In each case, your proposal or nomination must be delivered in the manner and accompanied by the information required in our bylaws. You may request a copy of the bylaws by writing to Caterpillar Inc. c/o Corporate Secretary at our principal executive offices. Our bylaws are also available on our website at www.caterpillar.com/governance. As of the date of this proxy statement, our principal executive offices are located at 100 NE Adams Street, Peoria, Illinois 61629, but we have announced plans to establish our principal executive offices in the Chicago, Illinois area by the end of 2017. The location of our new principal executive offices will be reflected in our future filings with the SEC and, upon the change in the location of our principal executive offices, shareholder proposals, director nominations and requests for copies of our bylaws should be delivered to that address. Additionally, we request that you send a copy to the following facsimile number: 309-675-6620.
Warnings
Be sure to vote each item on the proxy. Any items left blank are voted in favor of management’s recommendations. (See Broken Windows & Proxy Vote Rigging – Both Invite More Serious Crime).I generally vote against pay packages where NEOs were paid above median in the previous year but make exceptions if warranted. According to Bebchuk, Lucian A. and Grinstein, Yaniv (The Growth of Executive Pay), aggregate compensation by public companies to NEOs increased from 5 percent of earnings in 1993-1995 to about 10 percent in 2001-2003.

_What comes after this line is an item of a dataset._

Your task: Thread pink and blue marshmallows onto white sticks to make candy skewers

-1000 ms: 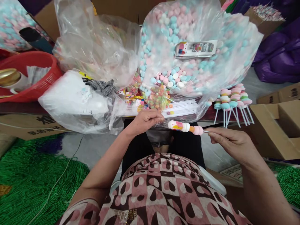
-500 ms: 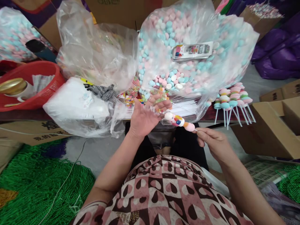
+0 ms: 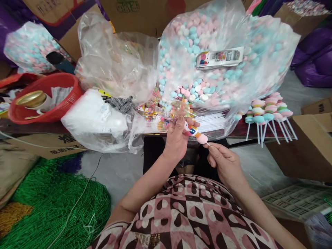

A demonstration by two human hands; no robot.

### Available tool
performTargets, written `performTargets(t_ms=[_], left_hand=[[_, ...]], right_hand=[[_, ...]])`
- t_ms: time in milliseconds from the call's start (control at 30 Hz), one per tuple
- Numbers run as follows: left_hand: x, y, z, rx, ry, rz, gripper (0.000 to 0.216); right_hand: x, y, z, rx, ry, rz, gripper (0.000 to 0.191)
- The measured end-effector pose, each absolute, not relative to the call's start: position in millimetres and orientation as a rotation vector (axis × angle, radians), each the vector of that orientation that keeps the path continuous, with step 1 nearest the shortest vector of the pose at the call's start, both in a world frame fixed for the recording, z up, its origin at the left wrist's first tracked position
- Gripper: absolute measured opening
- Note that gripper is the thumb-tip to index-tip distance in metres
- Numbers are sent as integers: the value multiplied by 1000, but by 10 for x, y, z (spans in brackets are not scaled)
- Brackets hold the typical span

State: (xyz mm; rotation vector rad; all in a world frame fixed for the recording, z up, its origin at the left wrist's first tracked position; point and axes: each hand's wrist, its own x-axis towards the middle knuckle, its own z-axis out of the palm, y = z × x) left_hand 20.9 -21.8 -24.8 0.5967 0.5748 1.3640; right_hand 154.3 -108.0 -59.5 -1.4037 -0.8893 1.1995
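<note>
Between my hands is a marshmallow skewer (image 3: pixel 202 139), with pink and orange pieces near its stick and a printed wrapper on its upper part. My right hand (image 3: pixel 225 162) pinches the white stick just below the lowest pink marshmallow. Curled round the upper, wrapped end is my left hand (image 3: pixel 176 140), its thumb on top; its fingers hide the tip. Right behind lie a bundle of white sticks (image 3: pixel 211 121) and small colourful wrappers (image 3: pixel 155 122). A large clear bag of pink, blue and white marshmallows (image 3: pixel 178 55) stands beyond, with a stack of printed wrappers (image 3: pixel 220 57) on it.
Several finished marshmallow skewers (image 3: pixel 268 109) lie at the table's right edge, sticks overhanging. To the left are a white plastic bag (image 3: pixel 95 121) and a red basket (image 3: pixel 59 107) holding a gold bowl. An open cardboard box (image 3: pixel 308 145) stands at right, green cords (image 3: pixel 77 200) below left.
My left hand has gone from spread fingers to closing round the wrapped upper end of the skewer. My right hand keeps its pinch on the stick. The view has shifted slightly left.
</note>
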Motion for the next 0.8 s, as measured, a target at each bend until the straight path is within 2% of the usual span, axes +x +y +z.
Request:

Few firms admit to having average executives. They generally set compensation at above average for their “peer group,” which is often chosen aspirationally. While the “Lake Woebegone effect” may be nice in fictional towns, “where all the children are above average,” it doesn’t work well for society to have all CEOs considered above average, with their collective pay spiraling out of control. We need to slow the pace of money going to the 1% if our economy is not to become third world. The rationale for peer group benchmarking is a mythological market for CEOs.